Avant de paniquer au sujet des sites de déchets toxiques parmi nous, il est important de rappeler que dans la plupart des cas, il n'y a pas de danger immédiat ni de motif d'alarme. Mais cette recherche montre que les cimetières peuvent être des réservoirs pour beaucoup de choses dans lesquelles nous ne voulons pas vivre. Et le problème pourrait s'aggraver en cas d'épidémie grave, au cours de laquelle les agents infectieux pourraient simplement traverser les cimetières et rejoindre la population vivante..

«La probabilité d'un risque très élevé est très faible», déclare Dippenaar..

Qu'est-ce qui fleurit là-bas? Anton Darius / Domaine publique

Les chercheurs qui étudient ces questions, y compris Neckel, Dippenaar et Ubomba-Jaswa, en viennent souvent à la conclusion que l'inhumation est tout simplement un moyen non viable de traiter à long terme les cadavres.
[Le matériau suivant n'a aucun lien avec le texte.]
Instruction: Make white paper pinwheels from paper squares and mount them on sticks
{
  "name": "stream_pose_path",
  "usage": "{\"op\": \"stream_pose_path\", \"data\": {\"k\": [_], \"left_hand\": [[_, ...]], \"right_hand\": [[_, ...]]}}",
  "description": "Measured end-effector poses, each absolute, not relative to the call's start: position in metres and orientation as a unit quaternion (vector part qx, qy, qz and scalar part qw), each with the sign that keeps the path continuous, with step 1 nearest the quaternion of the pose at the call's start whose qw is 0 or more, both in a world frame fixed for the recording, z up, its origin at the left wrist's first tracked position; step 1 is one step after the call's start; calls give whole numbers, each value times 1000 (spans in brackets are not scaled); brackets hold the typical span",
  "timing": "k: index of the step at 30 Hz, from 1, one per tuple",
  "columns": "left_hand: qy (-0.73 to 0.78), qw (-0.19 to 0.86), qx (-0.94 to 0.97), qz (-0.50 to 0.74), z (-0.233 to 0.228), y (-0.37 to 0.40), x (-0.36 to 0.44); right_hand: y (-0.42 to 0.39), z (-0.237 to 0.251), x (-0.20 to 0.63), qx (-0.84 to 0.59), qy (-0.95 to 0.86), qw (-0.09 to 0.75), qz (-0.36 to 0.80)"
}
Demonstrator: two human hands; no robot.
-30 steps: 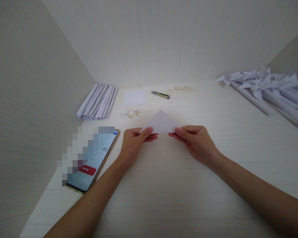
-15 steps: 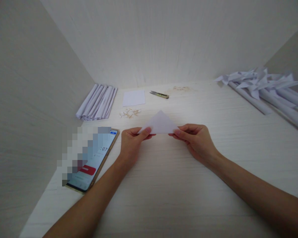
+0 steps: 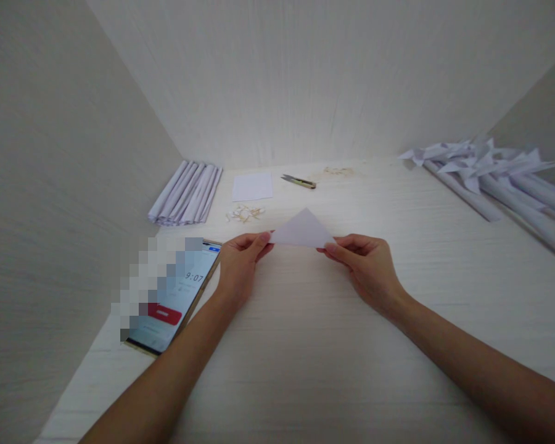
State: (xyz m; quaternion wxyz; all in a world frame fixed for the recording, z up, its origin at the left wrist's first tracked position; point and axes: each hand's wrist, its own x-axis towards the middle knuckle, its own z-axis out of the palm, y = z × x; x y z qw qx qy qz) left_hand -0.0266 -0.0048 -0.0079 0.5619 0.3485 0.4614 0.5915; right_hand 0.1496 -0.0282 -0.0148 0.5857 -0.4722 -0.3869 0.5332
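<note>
A white sheet of paper (image 3: pixel 304 229), folded into a triangle, is held just above the table with its point facing away from me. My left hand (image 3: pixel 243 258) pinches the left corner between thumb and fingers. At the right corner, my right hand (image 3: pixel 366 259) grips the paper the same way, thumb on top. Beyond the paper lies a small heap of cotton swab pieces (image 3: pixel 246 214). Behind that heap are a stack of square white paper (image 3: pixel 253 187) and a pair of thread snips (image 3: pixel 298 181).
Rolled paper tubes (image 3: pixel 185 194) lie bundled at the back left. A phone (image 3: pixel 178 308), partly pixelated, rests by my left forearm. Paper pinwheels on tubes (image 3: pixel 481 166) are piled at the right. Small stick scraps (image 3: pixel 338 171) lie near the back wall (image 3: pixel 300 80).
My left thumb and fingers have slid outward to the paper's left corner, uncovering more of it. The right hand keeps its pinch. The whole view has shifted slightly.
</note>
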Motion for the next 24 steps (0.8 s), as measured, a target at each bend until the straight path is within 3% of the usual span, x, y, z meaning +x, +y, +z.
{"op": "stream_pose_path", "data": {"k": [4, 10, 18, 24], "left_hand": [[403, 596, 313, 621, -5, -5, -23], [331, 712, 343, 516, -3, -20, -7], [386, 713, 329, 484, 1, -23, -9], [377, 736, 321, 462, 4, -25, -10]], "right_hand": [[-32, -12, 146, -470, -406, 593, 512], [-45, -6, 135, -458, -489, 553, 495], [-52, -6, 132, -429, -635, 463, 445], [-47, -4, 136, -438, -576, 497, 479]]}}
Pour qu'un cimetière soit naturellement sécurisé, «il faut une terre de choix, pas la pire des terres», déclare Dippenaar..

Ce n'est pas tout à fait évident quelle est la meilleure alternative pour une mort soucieuse de l'environnement. La crémation, par exemple, a son propre impact sur l'environnement. Mais il y a beaucoup d'idées qui circulent des cimetières verticaux aux combinaisons de mort de champignons, de geler un corps et de le secouer..

«Notre mode de vie a changé si rapidement, mais la façon dont nous mourons et comment nous envisageons l'inhumation est restée assez statique pendant une longue période», explique Ubomba-Jaswa. «Nous changeons nos modes de vie, en ce qui concerne notre mode de vie, et cela devrait suivre le rythme de notre mort.»